Only the lines below, from the one with "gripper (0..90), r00" through the one with "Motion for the", are to be written out, exactly.

—————

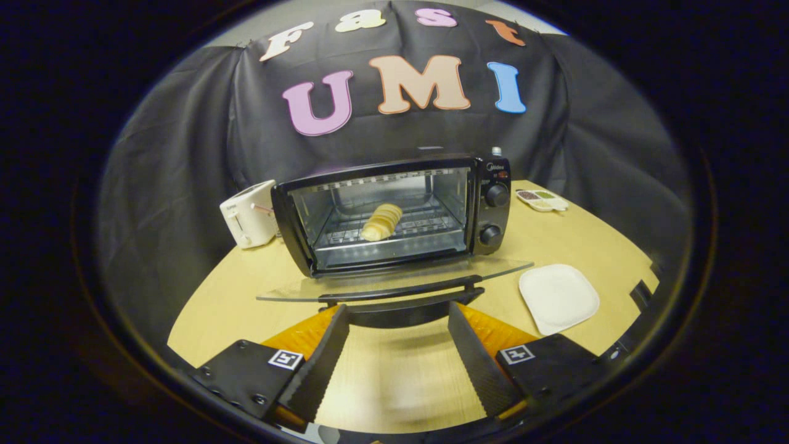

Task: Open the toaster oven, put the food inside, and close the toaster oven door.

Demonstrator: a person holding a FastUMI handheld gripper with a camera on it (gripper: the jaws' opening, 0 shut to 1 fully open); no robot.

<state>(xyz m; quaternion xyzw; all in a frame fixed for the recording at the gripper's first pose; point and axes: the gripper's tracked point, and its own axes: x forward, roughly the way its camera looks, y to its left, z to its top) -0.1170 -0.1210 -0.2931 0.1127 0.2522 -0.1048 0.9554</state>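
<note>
A black toaster oven [394, 213] stands on the round wooden table [234, 296] with its glass door [394, 280] folded down flat toward me. A pale ridged piece of food [382, 222] lies on the wire rack inside. The door's dark handle [400, 296] runs along its near edge, just ahead of my fingertips. My gripper [397, 317] is open, fingers spread wide under and beside the handle, with nothing pressed between them.
A white toaster [249, 214] stands left of the oven. A white square plate [558, 297] lies on the table to the right of the door. A small divided dish [542, 199] sits farther back right. Black cloth walls surround the table.
</note>
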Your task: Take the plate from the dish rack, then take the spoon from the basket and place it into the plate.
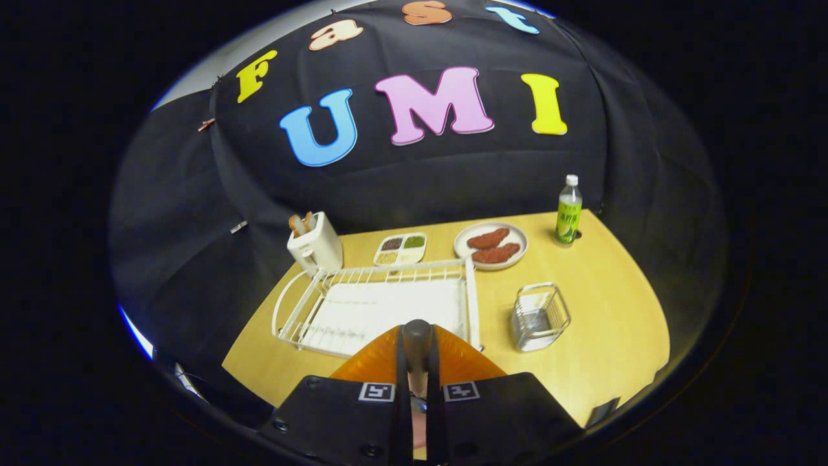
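Observation:
An orange plate (467, 361) lies on the wooden table just in front of the white dish rack (381, 304), right under my fingers. My gripper (417, 355) is shut on a dark spoon (417, 334). The spoon's rounded end sticks out between the fingertips, over the plate. I cannot tell whether the spoon touches the plate. The wire basket (541, 316) stands to the right of the rack, with nothing in it that I can make out. The near part of the plate is hidden behind the gripper body.
Beyond the rack stand a white toaster (316, 246) with bread in it, a small divided tray (400, 249) and a white plate of red-brown food (491, 245). A green bottle (568, 211) stands at the far right. Bare tabletop (614, 317) lies right of the basket.

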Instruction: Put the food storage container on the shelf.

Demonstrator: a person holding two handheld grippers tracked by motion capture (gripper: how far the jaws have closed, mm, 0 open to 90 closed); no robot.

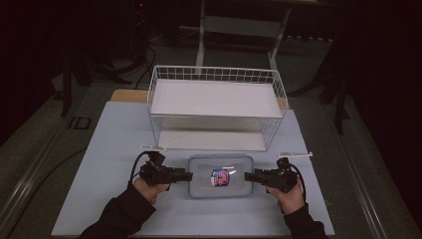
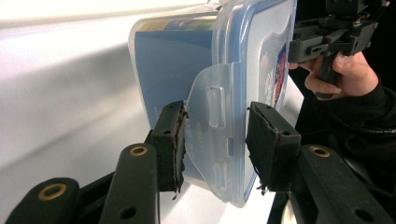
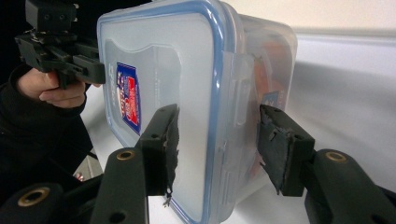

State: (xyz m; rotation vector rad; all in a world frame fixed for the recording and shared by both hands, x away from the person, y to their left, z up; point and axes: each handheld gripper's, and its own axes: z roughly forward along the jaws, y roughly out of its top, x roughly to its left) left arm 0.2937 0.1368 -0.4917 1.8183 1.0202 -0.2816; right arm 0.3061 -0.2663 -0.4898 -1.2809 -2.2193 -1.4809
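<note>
Left tool straddles lidded container end clip, right tool opposite end

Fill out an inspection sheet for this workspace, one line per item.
Surface: pale blue table top, matte.
Job's things: clear rectangular plastic food box with blue-rimmed lid, lying flat at the front; lid on, left side latch flap sticking out.
Clutter: white wire basket rack behind the box; two small white strips beside its feet.
Grippers: left hand-held gripper straddles the box's latch end, one pad at the flap, the other apart; right hand-held gripper straddles the opposite end, pads not pressing.
Cables: black cable loops from the left one.
Surroundings: dark room, grey floor, frame legs behind.
</note>
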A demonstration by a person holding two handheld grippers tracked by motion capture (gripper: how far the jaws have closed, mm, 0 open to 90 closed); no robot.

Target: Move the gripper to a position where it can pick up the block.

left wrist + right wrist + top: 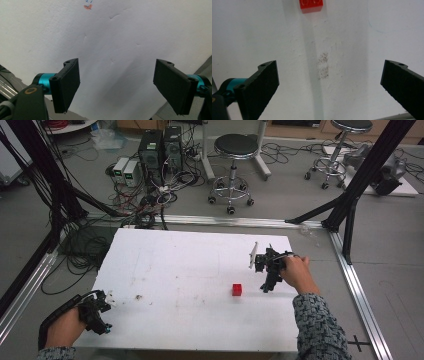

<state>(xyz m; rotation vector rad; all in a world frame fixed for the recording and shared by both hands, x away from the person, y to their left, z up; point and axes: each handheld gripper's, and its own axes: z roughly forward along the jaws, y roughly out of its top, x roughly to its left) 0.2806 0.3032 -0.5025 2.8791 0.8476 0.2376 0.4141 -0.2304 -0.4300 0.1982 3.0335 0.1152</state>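
Red block [237,289] sits on the white table [190,270] right of centre, just left of the right gripper [268,286], whose jaws are spread wide with nothing between, while the left gripper [102,325] hovers at the near left corner, well apart, jaws likewise wide and empty.

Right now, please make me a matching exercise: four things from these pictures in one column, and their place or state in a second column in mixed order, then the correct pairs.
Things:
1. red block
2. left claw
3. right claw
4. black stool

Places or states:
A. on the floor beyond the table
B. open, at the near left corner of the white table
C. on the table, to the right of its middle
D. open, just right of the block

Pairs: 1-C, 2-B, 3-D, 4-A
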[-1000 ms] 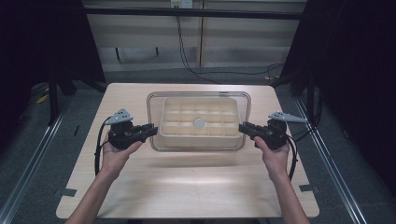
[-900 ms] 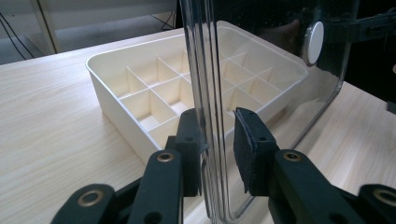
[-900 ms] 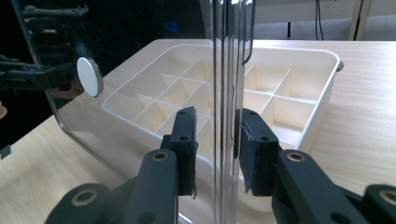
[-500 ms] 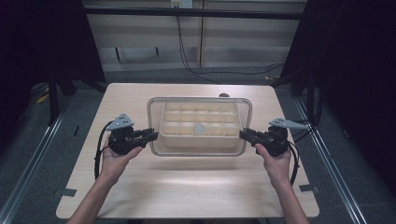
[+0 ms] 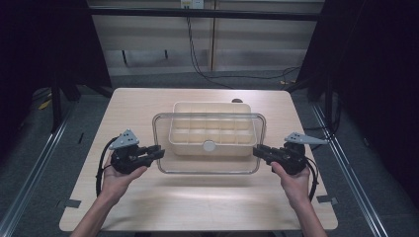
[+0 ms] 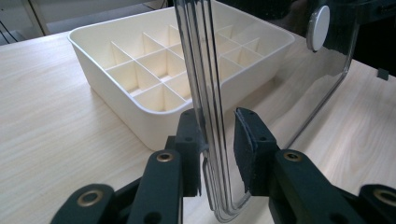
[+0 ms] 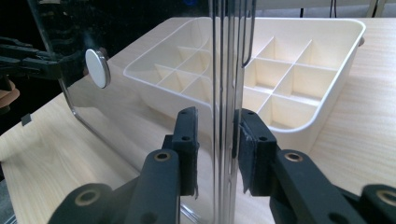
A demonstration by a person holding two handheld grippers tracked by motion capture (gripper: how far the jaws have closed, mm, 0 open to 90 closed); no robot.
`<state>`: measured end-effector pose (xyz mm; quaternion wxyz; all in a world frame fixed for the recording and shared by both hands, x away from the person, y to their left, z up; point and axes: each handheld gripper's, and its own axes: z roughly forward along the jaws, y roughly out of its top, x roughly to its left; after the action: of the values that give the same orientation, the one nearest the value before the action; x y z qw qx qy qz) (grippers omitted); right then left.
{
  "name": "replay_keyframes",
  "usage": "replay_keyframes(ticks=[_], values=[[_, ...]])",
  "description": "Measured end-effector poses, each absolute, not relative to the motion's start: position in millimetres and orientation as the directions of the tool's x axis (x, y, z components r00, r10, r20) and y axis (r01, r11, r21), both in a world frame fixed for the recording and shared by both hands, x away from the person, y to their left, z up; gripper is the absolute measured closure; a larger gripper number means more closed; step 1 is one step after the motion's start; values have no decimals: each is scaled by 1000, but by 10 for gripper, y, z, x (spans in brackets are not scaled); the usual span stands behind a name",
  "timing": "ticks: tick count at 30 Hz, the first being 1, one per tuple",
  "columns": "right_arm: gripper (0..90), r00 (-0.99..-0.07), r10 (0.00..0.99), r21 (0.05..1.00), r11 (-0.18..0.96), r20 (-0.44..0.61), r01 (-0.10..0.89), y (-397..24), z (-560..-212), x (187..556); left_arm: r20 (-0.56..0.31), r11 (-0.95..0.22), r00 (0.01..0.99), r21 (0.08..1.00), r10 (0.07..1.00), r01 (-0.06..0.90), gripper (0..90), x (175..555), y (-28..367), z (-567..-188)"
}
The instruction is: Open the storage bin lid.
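A clear plastic lid (image 5: 207, 167) with a white round knob (image 5: 209, 145) hangs level over the table, partly above the near half of a cream compartment tray (image 5: 212, 109). My left gripper (image 5: 159, 152) is shut on the lid's left edge and my right gripper (image 5: 257, 151) on its right edge. In the left gripper view the lid's rim (image 6: 205, 70) runs edge-on between the pads of my left gripper (image 6: 217, 144), with the tray (image 6: 116, 88) beyond it. The right gripper view shows my right gripper (image 7: 217, 149) clamping the rim (image 7: 229, 70) in front of the tray (image 7: 303, 135).
The light wooden table (image 5: 148, 207) has bare wood in front of the tray and on both sides. A small dark object (image 5: 237, 100) sits just behind the tray. Dark floor and metal rails surround the table.
Both grippers have carried the lid off the tray's top and toward the person's side of the table. The back half of the tray now stands uncovered.
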<state>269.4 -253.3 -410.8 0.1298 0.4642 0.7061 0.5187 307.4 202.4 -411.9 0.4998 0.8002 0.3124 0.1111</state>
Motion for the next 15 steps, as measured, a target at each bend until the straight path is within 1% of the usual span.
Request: replay_keyframes(ticks=[5, 8, 10, 15], values=[[703, -526, 790, 843, 21, 316, 538, -2545, -4146, 2623, -149, -306, 785, 864, 601, 399, 729, 3004, 2027, -4179], [702, -524, 794, 832, 42, 308, 553, -2531, -4185, 2553, -152, -313, 786, 859, 599, 406, 729, 2963, 2033, -4217], [704, -520, 788, 822, 32, 329, 569, -2529, -4222, 2519, -165, -311, 785, 855, 596, 416, 729, 2941, 2038, -4226], [706, -527, 783, 813, 47, 331, 580, -2511, -4244, 2452, -167, -319, 783, 847, 599, 425, 728, 2870, 2063, -4229]])
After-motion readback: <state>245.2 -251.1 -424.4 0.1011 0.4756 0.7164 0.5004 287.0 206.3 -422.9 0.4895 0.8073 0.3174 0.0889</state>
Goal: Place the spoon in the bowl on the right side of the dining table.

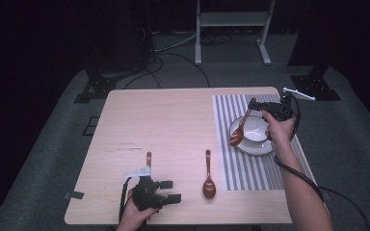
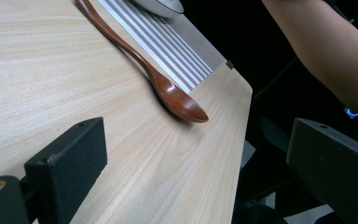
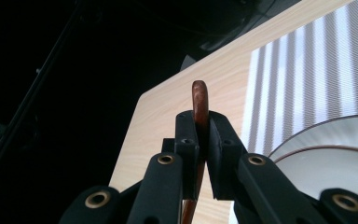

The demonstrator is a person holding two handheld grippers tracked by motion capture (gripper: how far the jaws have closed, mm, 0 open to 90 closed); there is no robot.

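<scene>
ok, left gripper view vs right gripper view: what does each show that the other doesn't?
Left gripper view alone: a brown spoon lying loose on the bare wood, a person's forearm at the top right, and the left gripper with its jaws wide apart. Right gripper view alone: the right gripper clamped on a second spoon's handle. Both: the wooden table, the striped placemat and the white bowl.

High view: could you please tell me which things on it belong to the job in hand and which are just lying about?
Likely in use:
right gripper, shut on the held spoon
bowl
mat

Lying about, it seems:
middle spoon
third spoon, by the open left gripper
frame on the floor
</scene>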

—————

**Output for this exercise:**
  "columns": "right_arm: gripper (0..90), r00 (-0.99..-0.07), r10 (0.00..0.99), r21 (0.05..1.00), r11 (-0.18..0.96), r20 (-0.44..0.61), r01 (-0.10..0.89), y (-397..24), z (-560..-212), x (187..556); left_arm: r20 (-0.56..0.31), r11 (-0.95..0.22), r00 (0.01..0.99), r21 (0.08..1.00), r10 (0.07..1.00), r01 (-0.06..0.90), gripper (0..90), x (175..555), y (-28..367), z (-567..-188)"
}
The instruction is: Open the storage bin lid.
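A clear plastic lid (image 5: 207, 167) with a white round knob (image 5: 209, 145) hangs level over the table, partly above the near half of a cream compartment tray (image 5: 212, 109). My left gripper (image 5: 159, 152) is shut on the lid's left edge and my right gripper (image 5: 257, 151) on its right edge. In the left gripper view the lid's rim (image 6: 205, 70) runs edge-on between the pads of my left gripper (image 6: 217, 144), with the tray (image 6: 116, 88) beyond it. The right gripper view shows my right gripper (image 7: 217, 149) clamping the rim (image 7: 229, 70) in front of the tray (image 7: 303, 135).
The light wooden table (image 5: 148, 207) has bare wood in front of the tray and on both sides. A small dark object (image 5: 237, 100) sits just behind the tray. Dark floor and metal rails surround the table.
Both grippers have carried the lid off the tray's top and toward the person's side of the table. The back half of the tray now stands uncovered.
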<state>269.4 -253.3 -410.8 0.1298 0.4642 0.7061 0.5187 307.4 202.4 -411.9 0.4998 0.8002 0.3124 0.1111</state>
Motion for the next 15 steps, as measured, a target at each bend until the straight path is within 1% of the usual span.

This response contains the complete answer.